During the delay period, two-way ANOVA revealed a significant interaction between laterality and memory condition (F(2,50) = 5.478, p = 0.007). For contralateral waveforms, one-way ANOVA revealed a significant main effect of memory condition (F(2,50) = 25.884, p < 0.001), with follow-up pairwise comparisons indicating that delay-period signals for 3O and 1O1C1L trials were significantly more negative than for 1O trials (t values(25) > 4.0, p values < 0.001). Additionally, and of particular theoretical interest, the delay-period signal was significantly more negative for 3O trials than for 1O1C1L trials (t(25) = 3.022, p = 0.006). For ipsilateral waveforms, the pattern was similar: one-way ANOVA revealed a significant main effect of memory condition (F(2,50) = 7.295, p = 0.002), and follow-up pairwise comparisons indicated that the delay-period signal was significantly more negative for 3O and 1O1C1L trials than for 1O trials (t values(25) > 2.0, p values < 0.05), and was more negative at the trend level for 3O trials than for 1O1C1L trials (t(25) = 1.731, p = 0.094; Fig. 5C, left and center panels). For the comparison of 1O, 1C, and 1L trials, only the contralateral waveforms were modulated by stimulus domain (F(2,50) = 5.374, p = 0.008), with follow-up paired t tests indicating that the amplitude for 1L trials was more negative in 1O and 1C trials (t values > 2.796, p values < 0.010), and that 1O and 1C trials did not differ (t(25) = 1.005, p = 0.324). For the ipsilateral waveforms, one-way ANOVA revealed no evidence for any differences by stimulus domain (F(2,50) = 1.696, p = 0.194; Fig. 6C, left and center panels).
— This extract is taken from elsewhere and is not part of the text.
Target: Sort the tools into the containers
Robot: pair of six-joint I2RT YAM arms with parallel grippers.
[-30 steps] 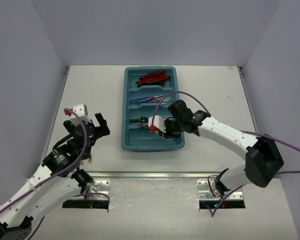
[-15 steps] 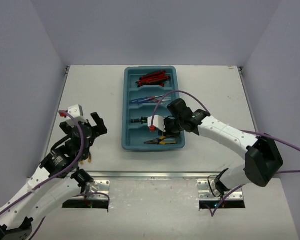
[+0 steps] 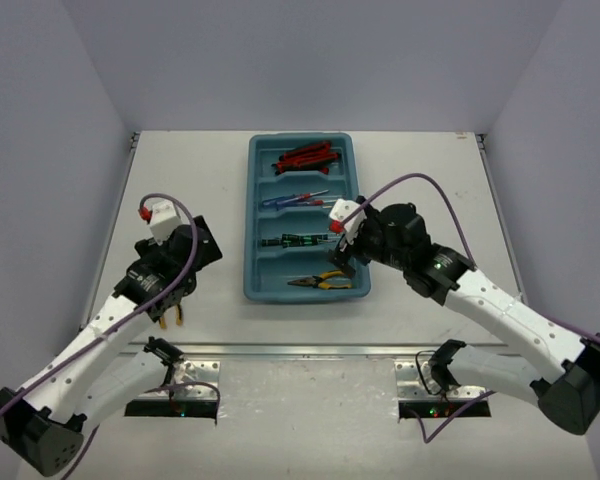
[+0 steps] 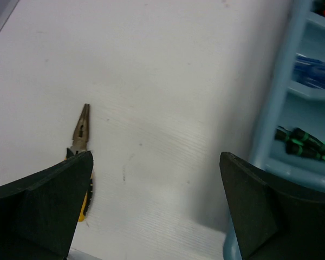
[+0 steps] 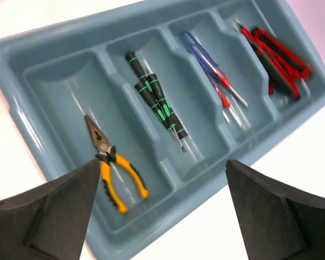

Contralateral minus ipsilateral difference waves
For the stimulus-presentation period, one-way ANOVA revealed a main effect of memory condition (F(2,50) = 3.647, p = 0.033). Paired t tests found no evidence for a difference between 1O and 1O1C1L trials (t(25) = 0.482, p = 0.634), evidence approaching significance that 3O trials were greater in amplitude than 1O trials (t(25) = 2.019, p = 0.054), and evidence that 3O trials were greater in amplitude than1O1C1L trials (t(25) = 2.400, p = 0.024; Fig. 5A,B, right panels). For the comparison of 1O, 1C, and 1L trials, one-way ANOVA found significant differences across stimulus domains (F(2,50) = 11.594, p = 0.0025), with follow-up paired t tests indicating that amplitudes were lower on 1C trials than on 1O and 1L trials (t values > 3.483, p values < 0.002), but that they did not differ between 1O and 1L trials (t(25) = 1.433, p = 0.164; Fig. 6B, right panel).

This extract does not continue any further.